#### [EXERCISE PROMPT]
Make a word-for-word copy of the entries below from their first line through the line with "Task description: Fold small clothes", and add nothing.

-.-.-

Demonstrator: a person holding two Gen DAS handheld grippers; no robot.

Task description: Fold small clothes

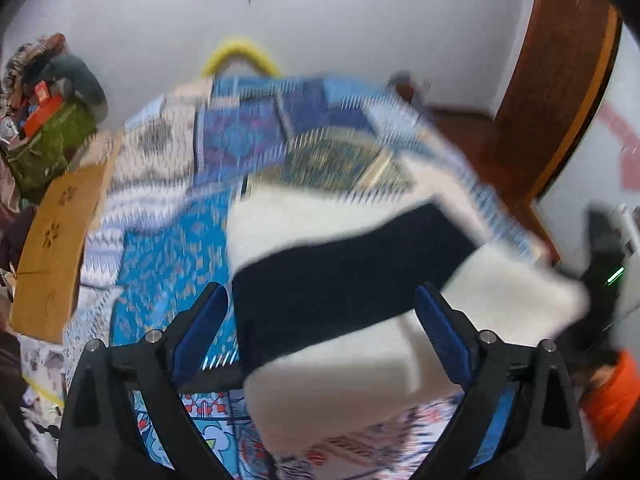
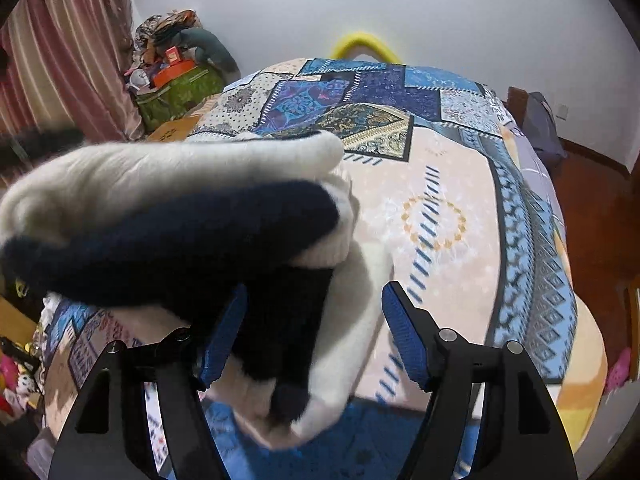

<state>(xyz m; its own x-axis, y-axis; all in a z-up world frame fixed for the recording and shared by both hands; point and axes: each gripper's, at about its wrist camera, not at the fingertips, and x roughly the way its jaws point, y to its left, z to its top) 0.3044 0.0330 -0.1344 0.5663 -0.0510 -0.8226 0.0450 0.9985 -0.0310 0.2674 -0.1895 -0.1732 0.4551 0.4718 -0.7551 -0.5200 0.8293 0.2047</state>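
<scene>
A white knit sweater with a navy band (image 1: 340,280) lies on the patchwork bedcover (image 1: 168,248), blurred in the left wrist view. My left gripper (image 1: 324,316) hangs over it with its jaws spread wide; the navy band runs between the blue pads and neither pad presses on it. In the right wrist view the same sweater (image 2: 160,240) is bunched into a thick raised fold at the left and drapes over the left finger. My right gripper (image 2: 314,328) stands open, its right pad clear of the cloth above the bedcover (image 2: 440,208).
A cardboard box (image 1: 52,248) and a green bag piled with clutter (image 2: 176,92) stand at the bed's left, by a pink curtain (image 2: 68,60). A yellow hoop (image 2: 364,42) leans on the far wall. Wood floor (image 2: 592,208) runs along the right. An orange sleeve (image 1: 612,396) shows lower right.
</scene>
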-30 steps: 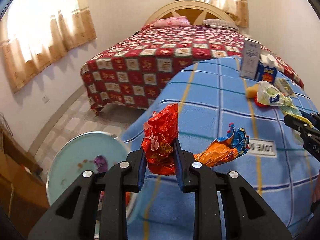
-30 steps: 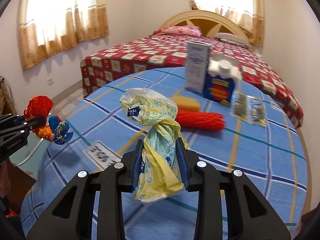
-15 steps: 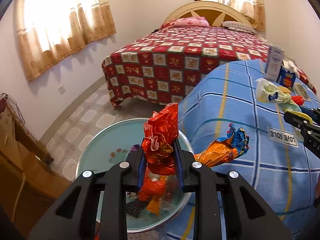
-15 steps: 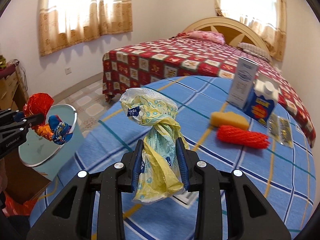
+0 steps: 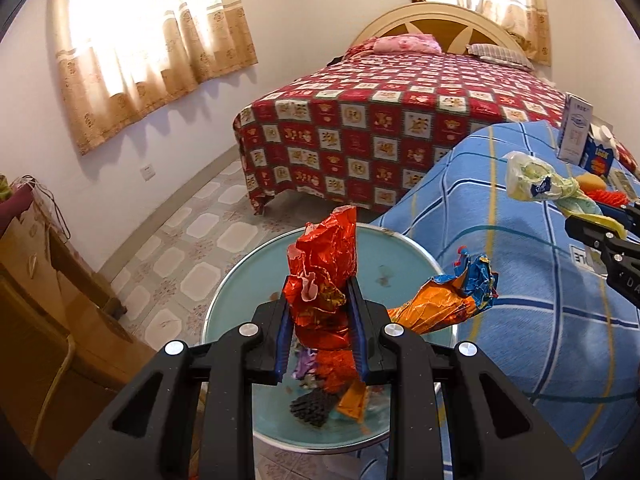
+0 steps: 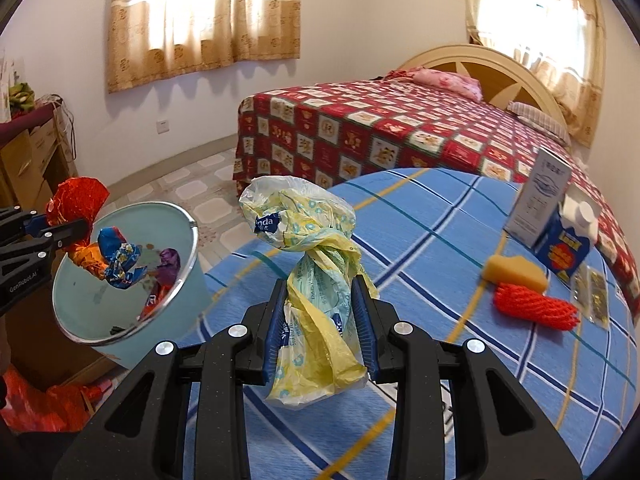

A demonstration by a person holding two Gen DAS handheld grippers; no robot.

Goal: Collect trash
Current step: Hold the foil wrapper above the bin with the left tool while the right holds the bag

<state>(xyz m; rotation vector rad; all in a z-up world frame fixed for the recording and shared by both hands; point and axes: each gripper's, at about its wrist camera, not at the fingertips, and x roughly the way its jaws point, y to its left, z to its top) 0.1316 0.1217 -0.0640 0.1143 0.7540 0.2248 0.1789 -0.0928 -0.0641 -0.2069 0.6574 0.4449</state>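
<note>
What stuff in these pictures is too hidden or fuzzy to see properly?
- Bottom of the light blue round bin: in the left wrist view, the left claw and its crumpled red foil wrapper cover the trash inside.
- Small flat packets beyond the red mesh sleeve: right wrist view, print too small to read.
- Right claw: cut off by the left wrist view's edge.

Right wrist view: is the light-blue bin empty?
No. The light-blue bin already holds wrappers, including a purple wrapper, and the left tongs hold a red foil wrapper over it.
</note>
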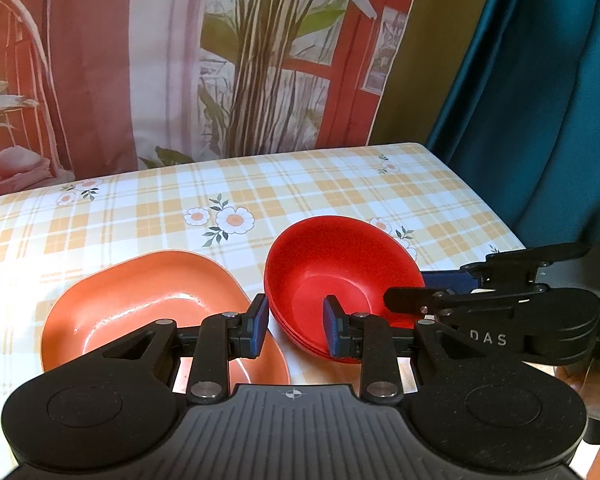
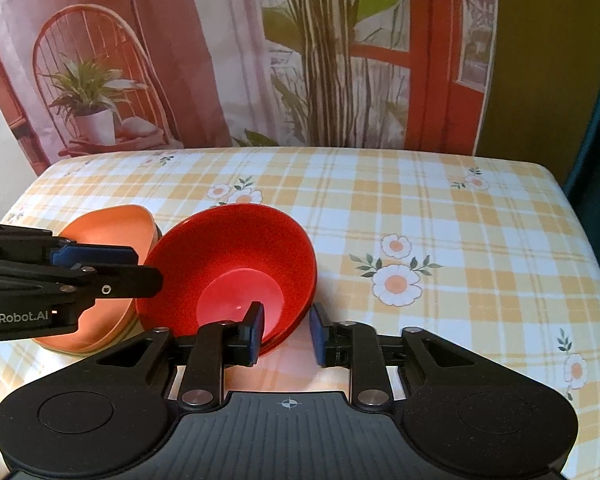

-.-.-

#### [OUTPUT OF THE EXERCISE]
Demonstrator: a person holding two Gen DAS handheld grippers; no robot.

Task description: Fold small clothes

The answer has been supplied in full.